Inta Bina Group Bhd, the building contractor was formed in 1987 as a family business, and became an indirect 60%-owned subsidiary of PJ Development Holdings Bhd in 1997, when the region was in the throes of the Asian financial crisis.
From residential projects with a contract value of below RM1 million, Inta Bina now takes on large-scale projects worth some RM200 million.
Group managing director Paul Lim Ooi Joo and deputy managing director Teo Hock Choon spearhead Inta Bina, and The Edge reports that Lim says Inta Bina is now looking to become one of the main contractors for Forest City — the multibillion-ringgit project developed by Country Garden Pacificview Sdn Bhd in Johor.
“Country Garden recently approached us to tender for their bungalow projects in Forest City. If we win the bid, they will be the first international client in our corporate history,” he said to the publication.
The contract to build bungalows and landed villas near the golf course in Forest City is worth over RM300 million in total, and will be divided into three packages, with each package being worth about RM100 million.
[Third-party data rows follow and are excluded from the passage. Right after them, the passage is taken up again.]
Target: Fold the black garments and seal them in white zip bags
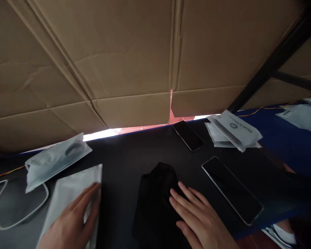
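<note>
A folded black cloth (155, 200) lies on the dark table surface (119, 155). My right hand (197, 214) rests on the cloth's right edge, fingers spread and nothing gripped. To the left, my left hand (75, 214) is on a flat whitish plastic pouch (67, 190); its fingers are close together and bent over the pouch's right side, slightly blurred, and whether they pinch it is unclear. Behind that pouch lies another filled translucent pouch (54, 159).
Two phones, a smaller one (188, 136) and a larger one (232, 190), lie right of the cloth. Printed pouches (233, 129) are behind them. A white cable (0, 214) curves at left. Cardboard (129, 52) stands along the back; a dark bar (264, 76) slants at right.
</note>
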Motion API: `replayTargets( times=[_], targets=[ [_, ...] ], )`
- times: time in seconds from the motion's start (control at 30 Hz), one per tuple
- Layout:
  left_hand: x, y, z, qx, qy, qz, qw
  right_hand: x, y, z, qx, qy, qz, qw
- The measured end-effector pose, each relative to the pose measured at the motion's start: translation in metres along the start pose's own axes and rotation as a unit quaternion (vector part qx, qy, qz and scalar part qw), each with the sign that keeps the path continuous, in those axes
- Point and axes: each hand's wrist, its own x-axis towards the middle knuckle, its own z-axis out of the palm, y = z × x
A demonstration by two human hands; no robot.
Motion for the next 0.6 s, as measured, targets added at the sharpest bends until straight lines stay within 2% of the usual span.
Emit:
replayTargets(
  times=[0.13, 0.2, 0.27, 0.4, 0.5, 0.6],
  targets=[
    [0.002, 0.056, -0.009, -0.046, 0.026, 0.117, 0.992, 0.004, -0.006, 0.001, 0.051, 0.095, 0.048, 0.993],
    [0.005, 0.075, -0.011, -0.041, 0.05, 0.16, 0.985, 0.011, -0.012, 0.002, 0.078, 0.141, 0.051, 0.986],
    [0.009, 0.081, -0.014, -0.044, 0.063, 0.176, 0.981, 0.02, -0.018, 0.003, 0.098, 0.165, 0.039, 0.981],
    [0.012, 0.077, -0.025, -0.119, 0.053, 0.177, 0.976, 0.04, -0.032, 0.006, 0.115, 0.172, 0.024, 0.978],
    [0.008, 0.078, -0.032, -0.146, 0.048, 0.182, 0.971, 0.057, -0.045, 0.013, 0.113, 0.195, 0.008, 0.974],
    [0.001, 0.086, -0.03, -0.151, 0.031, 0.192, 0.969, 0.073, -0.06, 0.023, 0.117, 0.228, 0.004, 0.966]
  ],
)
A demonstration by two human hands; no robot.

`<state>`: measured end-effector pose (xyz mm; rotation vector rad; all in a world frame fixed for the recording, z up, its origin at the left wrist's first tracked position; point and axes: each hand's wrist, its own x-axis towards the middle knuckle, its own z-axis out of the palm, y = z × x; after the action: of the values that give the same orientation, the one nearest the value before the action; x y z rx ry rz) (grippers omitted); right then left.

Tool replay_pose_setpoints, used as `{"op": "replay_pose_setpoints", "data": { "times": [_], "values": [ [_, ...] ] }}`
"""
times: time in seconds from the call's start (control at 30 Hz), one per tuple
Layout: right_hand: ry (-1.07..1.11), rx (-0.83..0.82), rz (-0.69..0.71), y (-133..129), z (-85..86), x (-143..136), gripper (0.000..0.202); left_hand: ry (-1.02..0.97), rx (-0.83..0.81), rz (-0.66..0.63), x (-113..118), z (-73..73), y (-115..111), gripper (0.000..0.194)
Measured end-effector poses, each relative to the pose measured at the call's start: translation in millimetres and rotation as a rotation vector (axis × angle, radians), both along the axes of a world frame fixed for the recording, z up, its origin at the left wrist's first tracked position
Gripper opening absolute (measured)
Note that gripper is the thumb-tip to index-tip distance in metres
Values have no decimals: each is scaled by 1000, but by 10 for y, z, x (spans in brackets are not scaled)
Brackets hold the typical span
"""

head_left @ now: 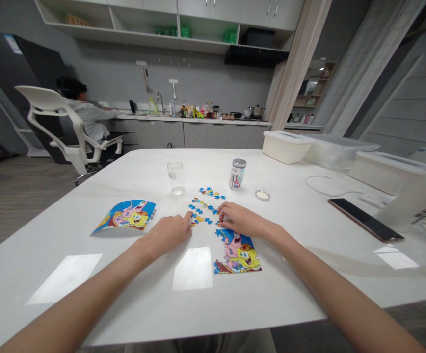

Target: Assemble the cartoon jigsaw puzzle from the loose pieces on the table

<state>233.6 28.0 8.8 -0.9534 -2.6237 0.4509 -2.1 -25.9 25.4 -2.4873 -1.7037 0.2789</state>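
Note:
My left hand [172, 231] rests on the white table with its fingers curled, the fingertips at the near left edge of the loose puzzle pieces [197, 209]. What lies under those fingertips is hidden. Opposite it, my right hand [237, 218] is closed in a pinch on a small puzzle piece [219, 223]. Just below that hand lies a partly joined puzzle [239, 252] with a pink and a yellow cartoon figure; its left side is ragged. A curved picture sheet [130, 215] with the same scene lies left of my left hand.
Behind the pieces stand a clear jar [176, 177] and a printed can [237, 174], with a round lid [262, 195] beside it. Right are storage boxes [286, 146], a phone-like dark slab [363, 219] and a cable. A person sits in a white chair [56, 115] far left.

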Motion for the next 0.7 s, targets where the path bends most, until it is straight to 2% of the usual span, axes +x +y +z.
{"op": "replay_pose_setpoints", "data": {
  "times": [0.3, 0.53, 0.7],
  "values": [
    [-5, -24, 14, -10, 50, 9, 4, 16, 2, -25, 17, 56, -35, 33],
    [-32, -49, 24, -40, 107, -4, 4, 27, 23, -32, -6, 11, -17, 32],
    [-40, -52, -10, -47, 83, -12, 6, 27, 14, -31, 2, 32, -18, 33]
  ]
}}
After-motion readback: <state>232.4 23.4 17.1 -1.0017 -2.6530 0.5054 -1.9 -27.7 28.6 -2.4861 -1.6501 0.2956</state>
“Different packages may have different main contractors. We don’t know how many bidders there are, and we don’t want to speculate about our chances. But obviously, anyone who made a submission before the deadline stands a chance to win,” says Lim.
Inta Bina submitted a tender last month, and the outcome will be revealed mid-April, says Lim.
“Country Garden has had a few rounds of interviews with us. They visited our landed and high-rise projects in Johor and the Klang Valley. So far, they are very impressed with our quality,” Lim said to the publication.
Inta Bina has completed over 110 building construction projects with a total contract value of more than RM2 billion, mainly in the Klang Valley and Johor.
Following headlines last year, when Prime Minister Tun Dr Mahathir Mohamad said Malaysia would not allow foreigners to buy residential units in the Forest City project, which was then clarified by the Prime Minister’s Office that the purchase of a property did not guarantee automatic residency in Malaysia, Country Garden decided to engage more with local main contractors instead of state-owned ones from mainland China.
“To me, it is a positive move to localise the main contractors. Previously, there was no level playing field. If you visit Forest City, you would be ‘frightened’ by them. The amount of money they pour in as well as how fast they build high-rise buildings,” Lim said.
“We can learn a lot from Country Garden. We want to know why the Chinese firms are so good in the world right now. They are very fast, they are very hardworking, they can see very far, they are the real deal.”
Should Inta Bina garner a contract from Country Garden, the aim is to take on as many functions as it it able to, but will likely appoint local subcontractors for specialised works, such as mechanical and electrical, plumbing and painting.
In the financial year ended Dec 31, 2018, Inta Bina’s revenue grew a third to RM383.05 million from RM288.59 million a year ago, mainly due to the higher value and number of residential and non-residential projects completed.
Gross proﬁt increased by 23% to RM39.52 million and net profit by 34% to RM21.2 million.
Lim says Inta Bina aims to achieve double-digit revenue and profit growth in FY2019 as it hopes to secure at least RM400 million worth of new job orders this year. “We are optimistic of the company’s performance in 2019 as we still had an unbilled order book of about RM650 million as at Dec 31, 2018. Last year alone, we secured about RM470 million of new projects.”